Philadelphia—In April, after being on the market for a full year, only 50 of the 128 condominiums at Venice Lofts had buyers who had signed sales agreements, and the pace of sales had slowed to a crawl.

“We were concerned that we would end up stalling out,” said Carl Dranoff, founder and owner of Dranoff Properties, a local multifamily developer.

Fortunately, the rents in Philadelphia’s consistently strong apartment market grew as condominiums sales slowed. Average effective rents increased 3.5 percent in 2006 and will grow another 4.2 percent this year to reach $996 a month, according to Reis, Inc., a New York City-based market research firm.

So with just months to go before work finished at the Lofts, Dranoff canceled sales agreements, returned deposits to the 50 buyers and began to operate the Lofts as a rental development. Nearly a third of the apartments have now been rented and lease-up is continuing at the rate of 10 to 12 renters a month, Dranoff said. Monthly rents at the $50 million project average $2 a square foot.

Philadelphia’s consistently robust rental apartment market has rescued local developments like Venice Lofts—offering strong rental income and an exit strategy for condo projects stranded by slow presales. Philadelphia’s high rents are fueled by high barriers to new apartment development, healthy job growth, and the transformation of old office or industrial districts into residential neighborhoods like the Avenue of the Arts district near Rittenhouse Square and City Hall.

Although Philadelphia is the fifthlargest city in the country and has a steadily growing population, rental developers will only finish 748 new apartments here in 2007, according to Reis. That’s less than a 0.4 percent increase to the city’s total stock of 197,330 apartments.

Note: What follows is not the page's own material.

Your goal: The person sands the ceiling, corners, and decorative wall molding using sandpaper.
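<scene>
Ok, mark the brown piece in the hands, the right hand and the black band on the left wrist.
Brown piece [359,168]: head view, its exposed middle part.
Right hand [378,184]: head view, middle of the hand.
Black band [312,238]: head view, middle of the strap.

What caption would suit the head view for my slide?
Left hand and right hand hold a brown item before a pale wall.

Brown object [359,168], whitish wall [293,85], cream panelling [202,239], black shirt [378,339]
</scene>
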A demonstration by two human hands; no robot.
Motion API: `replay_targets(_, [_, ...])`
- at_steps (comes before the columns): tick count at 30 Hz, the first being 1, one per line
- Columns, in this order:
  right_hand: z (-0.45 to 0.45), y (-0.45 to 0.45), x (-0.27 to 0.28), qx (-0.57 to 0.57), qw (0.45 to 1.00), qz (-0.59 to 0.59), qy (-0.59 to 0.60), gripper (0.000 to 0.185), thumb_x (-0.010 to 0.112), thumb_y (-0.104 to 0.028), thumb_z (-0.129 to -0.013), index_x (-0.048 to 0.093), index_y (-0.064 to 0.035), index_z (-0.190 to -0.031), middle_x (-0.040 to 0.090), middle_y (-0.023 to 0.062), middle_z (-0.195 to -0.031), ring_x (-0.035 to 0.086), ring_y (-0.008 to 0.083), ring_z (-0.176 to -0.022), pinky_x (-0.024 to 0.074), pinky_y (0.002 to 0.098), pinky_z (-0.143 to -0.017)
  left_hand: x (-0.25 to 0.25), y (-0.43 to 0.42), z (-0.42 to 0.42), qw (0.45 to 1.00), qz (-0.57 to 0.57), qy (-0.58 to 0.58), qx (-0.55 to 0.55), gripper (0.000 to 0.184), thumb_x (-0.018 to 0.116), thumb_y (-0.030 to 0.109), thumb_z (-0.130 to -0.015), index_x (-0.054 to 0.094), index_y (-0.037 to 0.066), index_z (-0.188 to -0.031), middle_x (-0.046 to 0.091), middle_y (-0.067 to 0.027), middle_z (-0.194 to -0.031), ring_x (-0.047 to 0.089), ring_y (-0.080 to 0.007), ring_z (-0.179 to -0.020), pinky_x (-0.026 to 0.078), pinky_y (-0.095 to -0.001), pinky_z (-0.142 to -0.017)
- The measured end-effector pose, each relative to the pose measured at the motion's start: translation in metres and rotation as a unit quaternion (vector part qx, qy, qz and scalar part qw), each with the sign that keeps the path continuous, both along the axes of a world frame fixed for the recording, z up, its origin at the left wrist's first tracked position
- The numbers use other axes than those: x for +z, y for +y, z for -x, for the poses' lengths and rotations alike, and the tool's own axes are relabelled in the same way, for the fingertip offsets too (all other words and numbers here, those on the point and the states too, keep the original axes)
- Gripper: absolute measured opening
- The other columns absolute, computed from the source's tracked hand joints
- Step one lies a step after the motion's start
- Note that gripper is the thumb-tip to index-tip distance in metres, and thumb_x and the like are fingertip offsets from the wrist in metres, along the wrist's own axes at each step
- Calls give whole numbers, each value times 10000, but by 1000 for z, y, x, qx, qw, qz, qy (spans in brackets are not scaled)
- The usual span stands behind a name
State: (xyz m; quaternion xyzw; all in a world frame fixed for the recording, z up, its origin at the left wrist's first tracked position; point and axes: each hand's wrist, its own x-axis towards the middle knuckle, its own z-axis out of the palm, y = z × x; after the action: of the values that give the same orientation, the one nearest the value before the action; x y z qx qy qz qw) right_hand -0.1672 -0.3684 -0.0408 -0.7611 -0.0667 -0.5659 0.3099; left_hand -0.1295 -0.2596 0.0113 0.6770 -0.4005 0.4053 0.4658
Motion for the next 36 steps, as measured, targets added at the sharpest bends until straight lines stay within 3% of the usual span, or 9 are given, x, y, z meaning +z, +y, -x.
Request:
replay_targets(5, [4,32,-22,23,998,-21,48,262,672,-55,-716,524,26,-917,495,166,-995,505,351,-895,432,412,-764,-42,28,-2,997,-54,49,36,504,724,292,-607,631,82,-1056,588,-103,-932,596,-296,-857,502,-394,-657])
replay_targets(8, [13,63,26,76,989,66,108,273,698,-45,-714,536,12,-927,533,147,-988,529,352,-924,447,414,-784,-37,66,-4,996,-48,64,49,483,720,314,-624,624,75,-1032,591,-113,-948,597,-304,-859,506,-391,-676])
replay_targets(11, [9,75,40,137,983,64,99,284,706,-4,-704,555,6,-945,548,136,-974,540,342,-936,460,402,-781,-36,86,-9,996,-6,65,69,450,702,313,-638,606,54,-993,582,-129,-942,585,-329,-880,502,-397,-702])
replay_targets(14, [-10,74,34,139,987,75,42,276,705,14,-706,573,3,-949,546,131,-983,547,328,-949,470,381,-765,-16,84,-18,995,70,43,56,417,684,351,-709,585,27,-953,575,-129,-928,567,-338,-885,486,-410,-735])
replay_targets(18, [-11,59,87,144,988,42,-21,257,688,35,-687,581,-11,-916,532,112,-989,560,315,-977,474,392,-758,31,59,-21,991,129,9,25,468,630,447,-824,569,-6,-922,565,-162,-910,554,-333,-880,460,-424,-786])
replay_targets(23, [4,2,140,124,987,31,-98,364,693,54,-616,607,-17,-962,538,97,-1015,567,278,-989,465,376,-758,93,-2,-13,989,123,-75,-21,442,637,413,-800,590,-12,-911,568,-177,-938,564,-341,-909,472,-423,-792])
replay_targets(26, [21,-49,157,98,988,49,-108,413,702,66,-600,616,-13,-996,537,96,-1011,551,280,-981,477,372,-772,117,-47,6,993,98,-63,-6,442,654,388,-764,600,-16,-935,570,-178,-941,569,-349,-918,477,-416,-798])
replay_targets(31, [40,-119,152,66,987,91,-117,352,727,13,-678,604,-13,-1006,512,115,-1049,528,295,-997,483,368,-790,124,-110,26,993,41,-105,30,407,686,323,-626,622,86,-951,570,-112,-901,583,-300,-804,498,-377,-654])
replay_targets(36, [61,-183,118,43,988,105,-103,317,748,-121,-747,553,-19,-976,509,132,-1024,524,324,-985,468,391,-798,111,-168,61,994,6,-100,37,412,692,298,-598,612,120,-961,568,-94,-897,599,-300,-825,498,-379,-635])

Over the last year in particular, the high cost of construction has choked off the pipeline of rental developments here, Dranoff said.

Philadelphia also has high barriers to development. The strongest, most established neighborhoods here, like Society Hill and the blocks around Rittenhouse Square, are largely built out, and have been for decades. Also, partly due to the “conservative, Quaker nature of Philadelphia,” the apartment supply has remained tight, said local multifamily developer Allan Domb, president of Allan Domb Real Estate.

“We’ve never had a lot of speculative building in Philadelphia,” Dranoff said.

Solid employment growth, ranging between 0.8 percent and 1.3 percent annually since 2004, and conservative construction have kept the vacancy rate in Philadelphia below 5 percent since the 1990s, according to Reis. In the second quarter of 2007, 4.2 percent of Philadelphia’s apartments were vacant, down from 4.4 percent the year before.

Now rents are high enough to encourage developers to start new rental projects. This fall, Dranoff will begin to dig the foundation of 146 new luxury apartments at 777 South Broad, a new $75 million development on the southern edge of the Avenue of the Arts district.

High rents are also prompting developers to turn ailing condominium projects into rental projects. Opus East, another local developer, switched from condominiums to rentals at its 14-story 1919 Market Street project, which is expected to deliver 257 rental apartments in 2009. The building was originally planned to be twice as tall, with 292 condominiums.

Philadelphia has a long pipeline of stalled condominium deals. In 2005, developers announced 45 projects totaling 1,500 condominiums to be finished over five years. But by September of this year, only 15 of those projects were going forward as condos, leaving the other 30 sites open for rental construction.

Developers will finish between 1,200 and 1,600 new rental apartments a year through 2011—increasing the rental stock by less than 1 percent a year, according to Reis.

That pace is slightly higher than the market’s projected appetite for new rentals. Reis expects Philadelphia to absorb an average of 600 new apartments a year through 2011, as employment grows by between half a percent and 1 percent a year through 2011, according to Moody’s economy.com.

As condominium projects flip to become rental deals, Philadelphia’s new construction will get ahead of the demand for apartments, pushing vacancies above 5 percent in 2008 for the first time since 1993, according to Reis. The research firm expects vacancies to creep toward 5.4 percent by 2011.

Investment sales

The strength of the rental market here is attracting investors willing to pay increasingly high prices for apartment properties relative to net operating income, pushing capitalization rates down.

A cap rate represents the net operating income of a property as a per- centage of its sales price. The average capitalization rate in Philadelphia for the 12 months that ended in June dropped to 5.9 percent, down from 6.5 percent a year earlier, according to Real Capital Analytics, a research firm based in New York City.

That the average cap rate dropped in Philadelphia but rose nationwide over the same period, according to Real Capital Analytics, is a strong vote from investors in favor of the apartment market here.